» **REQUIRED ACTION**
Could you write out the whole listing exactly as it appears?
★ ★ ★
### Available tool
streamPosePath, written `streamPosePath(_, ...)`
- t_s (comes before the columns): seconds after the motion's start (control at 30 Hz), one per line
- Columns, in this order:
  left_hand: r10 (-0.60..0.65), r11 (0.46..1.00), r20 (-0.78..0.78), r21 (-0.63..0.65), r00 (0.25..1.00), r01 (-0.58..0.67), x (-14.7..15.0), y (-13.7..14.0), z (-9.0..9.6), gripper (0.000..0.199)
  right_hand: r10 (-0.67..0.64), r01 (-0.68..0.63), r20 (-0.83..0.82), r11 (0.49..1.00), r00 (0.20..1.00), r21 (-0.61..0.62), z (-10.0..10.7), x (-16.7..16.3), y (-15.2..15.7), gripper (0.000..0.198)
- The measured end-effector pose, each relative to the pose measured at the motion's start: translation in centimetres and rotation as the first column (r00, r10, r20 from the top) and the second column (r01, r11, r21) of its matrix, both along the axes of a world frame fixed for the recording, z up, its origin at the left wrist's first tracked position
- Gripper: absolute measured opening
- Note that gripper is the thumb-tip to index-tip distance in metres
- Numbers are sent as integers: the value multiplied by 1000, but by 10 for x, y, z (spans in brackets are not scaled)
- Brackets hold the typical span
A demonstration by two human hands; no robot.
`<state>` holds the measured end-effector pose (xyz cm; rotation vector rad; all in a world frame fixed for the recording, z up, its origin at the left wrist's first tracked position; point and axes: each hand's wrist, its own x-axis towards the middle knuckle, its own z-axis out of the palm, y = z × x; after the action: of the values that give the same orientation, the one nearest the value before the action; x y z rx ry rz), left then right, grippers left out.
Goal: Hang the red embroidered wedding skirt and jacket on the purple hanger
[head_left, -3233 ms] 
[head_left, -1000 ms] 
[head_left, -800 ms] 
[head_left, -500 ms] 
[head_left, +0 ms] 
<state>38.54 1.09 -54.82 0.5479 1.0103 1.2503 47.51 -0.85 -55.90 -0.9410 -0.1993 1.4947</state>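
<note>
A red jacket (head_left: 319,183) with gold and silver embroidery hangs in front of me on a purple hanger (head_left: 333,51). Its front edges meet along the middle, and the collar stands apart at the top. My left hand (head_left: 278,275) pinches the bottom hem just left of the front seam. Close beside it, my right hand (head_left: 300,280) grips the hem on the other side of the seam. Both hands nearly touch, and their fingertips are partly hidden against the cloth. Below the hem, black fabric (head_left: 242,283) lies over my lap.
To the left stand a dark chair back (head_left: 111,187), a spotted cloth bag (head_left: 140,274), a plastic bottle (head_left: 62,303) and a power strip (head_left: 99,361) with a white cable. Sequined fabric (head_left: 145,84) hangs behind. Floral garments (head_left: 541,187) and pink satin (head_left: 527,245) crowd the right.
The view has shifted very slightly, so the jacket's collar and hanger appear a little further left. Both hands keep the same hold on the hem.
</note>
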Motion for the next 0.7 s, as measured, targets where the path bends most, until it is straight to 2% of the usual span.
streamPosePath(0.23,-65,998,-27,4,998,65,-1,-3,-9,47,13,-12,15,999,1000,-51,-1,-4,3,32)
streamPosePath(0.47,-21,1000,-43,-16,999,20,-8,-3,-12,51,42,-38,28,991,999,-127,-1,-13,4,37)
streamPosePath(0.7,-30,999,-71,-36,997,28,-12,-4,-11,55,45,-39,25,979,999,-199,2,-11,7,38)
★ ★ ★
» **SOLUTION**
### Available tool
streamPosePath, written `streamPosePath(_, ...)`
- t_s (comes before the columns): seconds after the motion's start (control at 30 Hz), one per line
- Columns, in this order:
  left_hand: r10 (-0.60..0.65), r11 (0.46..1.00), r20 (-0.78..0.78), r21 (-0.63..0.65), r00 (0.25..1.00), r01 (-0.58..0.67), x (-14.7..15.0), y (-13.7..14.0), z (-9.0..9.6), gripper (0.000..0.199)
  right_hand: r10 (-0.67..0.64), r01 (-0.68..0.63), r20 (-0.83..0.82), r11 (0.49..1.00), r00 (0.20..1.00), r21 (-0.61..0.62), z (-10.0..10.7), x (-16.7..16.3), y (-15.2..15.7), gripper (0.000..0.198)
- The measured end-effector pose, each relative to the pose measured at the motion's start: translation in centimetres and rotation as the first column (r00, r10, r20 from the top) and the second column (r01, r11, r21) of its matrix, both along the axes of a world frame fixed for the recording, z up, its origin at the left wrist's first tracked position
- Gripper: absolute measured opening
- Note that gripper is the thumb-tip to index-tip distance in metres
- Numbers are sent as integers: the value multiplied by 1000, but by 10 for x, y, z (spans in brackets are not scaled)
- Brackets hold the typical span
A demonstration by two human hands; no robot.
`<state>` holds the measured end-effector pose (xyz cm; rotation vector rad; all in a world frame fixed for the recording, z up, its origin at the left wrist's first tracked position; point and axes: each hand's wrist, its own x-axis towards the middle knuckle, its own z-axis out of the palm, y = z × x; after the action: of the values that give the same orientation, the one nearest the value before the action; x y z rx ry rz), left then right, grippers left out.
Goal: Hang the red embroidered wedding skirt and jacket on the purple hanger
[head_left, -3233 ms] 
[head_left, -1000 ms] 
[head_left, -800 ms] 
[head_left, -500 ms] 
[head_left, +0 ms] 
<state>38.54 1.09 -54.82 0.5479 1.0103 1.2503 47.51 -0.85 -55.90 -0.9410 -0.1993 1.4947</state>
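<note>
A red jacket (head_left: 319,183) with gold and silver embroidery hangs in front of me on a purple hanger (head_left: 333,51). Its front edges meet along the middle, and the collar stands apart at the top. My left hand (head_left: 278,275) pinches the bottom hem just left of the front seam. Close beside it, my right hand (head_left: 300,280) grips the hem on the other side of the seam. Both hands nearly touch, and their fingertips are partly hidden against the cloth. Below the hem, black fabric (head_left: 242,283) lies over my lap.
To the left stand a dark chair back (head_left: 111,187), a spotted cloth bag (head_left: 140,274), a plastic bottle (head_left: 62,303) and a power strip (head_left: 99,361) with a white cable. Sequined fabric (head_left: 145,84) hangs behind. Floral garments (head_left: 541,187) and pink satin (head_left: 527,245) crowd the right.
The view has shifted very slightly, so the jacket's collar and hanger appear a little further left. Both hands keep the same hold on the hem.
</note>
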Motion for the next 0.7 s, as measured, targets where the path bends most, until it is straight to 2% of the usual span.
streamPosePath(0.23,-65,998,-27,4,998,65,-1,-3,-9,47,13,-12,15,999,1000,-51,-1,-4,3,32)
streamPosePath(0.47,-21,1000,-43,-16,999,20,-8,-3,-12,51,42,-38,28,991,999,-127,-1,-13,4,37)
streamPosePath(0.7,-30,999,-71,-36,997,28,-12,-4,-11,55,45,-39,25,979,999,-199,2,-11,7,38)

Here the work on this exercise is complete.